▶ [DATA EXTRACT]:
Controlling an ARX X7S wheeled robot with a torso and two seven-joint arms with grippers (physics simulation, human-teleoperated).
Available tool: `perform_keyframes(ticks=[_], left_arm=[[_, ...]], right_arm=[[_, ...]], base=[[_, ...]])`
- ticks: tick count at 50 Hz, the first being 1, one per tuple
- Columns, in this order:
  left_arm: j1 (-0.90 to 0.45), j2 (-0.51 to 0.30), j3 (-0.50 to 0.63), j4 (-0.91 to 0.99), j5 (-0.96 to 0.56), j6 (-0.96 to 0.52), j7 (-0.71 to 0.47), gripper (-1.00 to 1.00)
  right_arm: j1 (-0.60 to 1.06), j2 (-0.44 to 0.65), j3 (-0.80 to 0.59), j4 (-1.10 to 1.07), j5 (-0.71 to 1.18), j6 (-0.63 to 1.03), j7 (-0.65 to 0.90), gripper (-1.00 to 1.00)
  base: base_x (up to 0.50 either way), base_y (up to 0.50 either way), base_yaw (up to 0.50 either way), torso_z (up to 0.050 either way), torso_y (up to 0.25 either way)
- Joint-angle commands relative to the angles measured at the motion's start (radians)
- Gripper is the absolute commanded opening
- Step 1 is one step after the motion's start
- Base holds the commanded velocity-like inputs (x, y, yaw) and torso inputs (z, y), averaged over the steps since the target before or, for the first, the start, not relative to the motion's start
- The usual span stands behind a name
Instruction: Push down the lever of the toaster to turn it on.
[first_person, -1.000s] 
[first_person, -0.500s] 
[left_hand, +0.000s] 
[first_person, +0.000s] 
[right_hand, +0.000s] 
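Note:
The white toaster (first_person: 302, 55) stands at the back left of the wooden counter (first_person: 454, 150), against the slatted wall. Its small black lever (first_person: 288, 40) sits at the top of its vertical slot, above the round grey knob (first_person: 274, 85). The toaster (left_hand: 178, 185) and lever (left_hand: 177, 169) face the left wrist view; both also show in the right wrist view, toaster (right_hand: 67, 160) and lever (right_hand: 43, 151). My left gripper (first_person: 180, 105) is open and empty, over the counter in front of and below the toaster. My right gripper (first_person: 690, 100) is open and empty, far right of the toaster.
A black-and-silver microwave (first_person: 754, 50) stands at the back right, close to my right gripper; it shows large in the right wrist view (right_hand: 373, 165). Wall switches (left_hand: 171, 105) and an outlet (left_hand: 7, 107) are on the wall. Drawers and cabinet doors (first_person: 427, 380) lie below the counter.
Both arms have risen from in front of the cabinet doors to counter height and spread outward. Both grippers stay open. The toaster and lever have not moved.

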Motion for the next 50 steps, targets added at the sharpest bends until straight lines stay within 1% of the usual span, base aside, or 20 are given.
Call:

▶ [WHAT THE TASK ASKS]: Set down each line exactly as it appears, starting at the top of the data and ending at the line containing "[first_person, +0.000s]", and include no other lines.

▶ [REPLY]:
Controlling an ARX X7S wheeled robot with a torso and two seven-joint arms with grippers (physics simulation, human-teleoperated).
Available tool: `perform_keyframes(ticks=[_], left_arm=[[_, ...]], right_arm=[[_, ...]], base=[[_, ...]])`
- ticks: tick count at 50 Hz, the first being 1, one per tuple
- Columns, in this order:
  left_arm: j1 (-0.90 to 0.45), j2 (-0.51 to 0.30), j3 (-0.50 to 0.63), j4 (-0.91 to 0.99), j5 (-0.96 to 0.56), j6 (-0.96 to 0.52), j7 (-0.71 to 0.47), gripper (-1.00 to 1.00)
  right_arm: j1 (-0.60 to 1.06), j2 (-0.44 to 0.65), j3 (-0.80 to 0.59), j4 (-1.10 to 1.07), j5 (-0.71 to 1.18), j6 (-0.63 to 1.03), j7 (-0.65 to 0.90), gripper (-1.00 to 1.00)
  base: base_x (up to 0.50 either way), base_y (up to 0.50 either way), base_yaw (up to 0.50 either way), torso_z (up to 0.050 either way), torso_y (up to 0.25 either way)
- Joint-angle commands relative to the angles measured at the motion's start (radians)
- Gripper is the absolute commanded opening
- Step 1 is one step after the motion's start
- Base holds the commanded velocity-like inputs (x, y, yaw) and torso inputs (z, y), averaged over the steps since the target before or, for the first, the start, not relative to the motion's start
- The usual span stands behind a name
Instruction: Push down the lever of the toaster to turn it on.
[first_person, -1.000s] 
[first_person, -0.500s] 
[left_hand, +0.000s] 
[first_person, +0.000s] 

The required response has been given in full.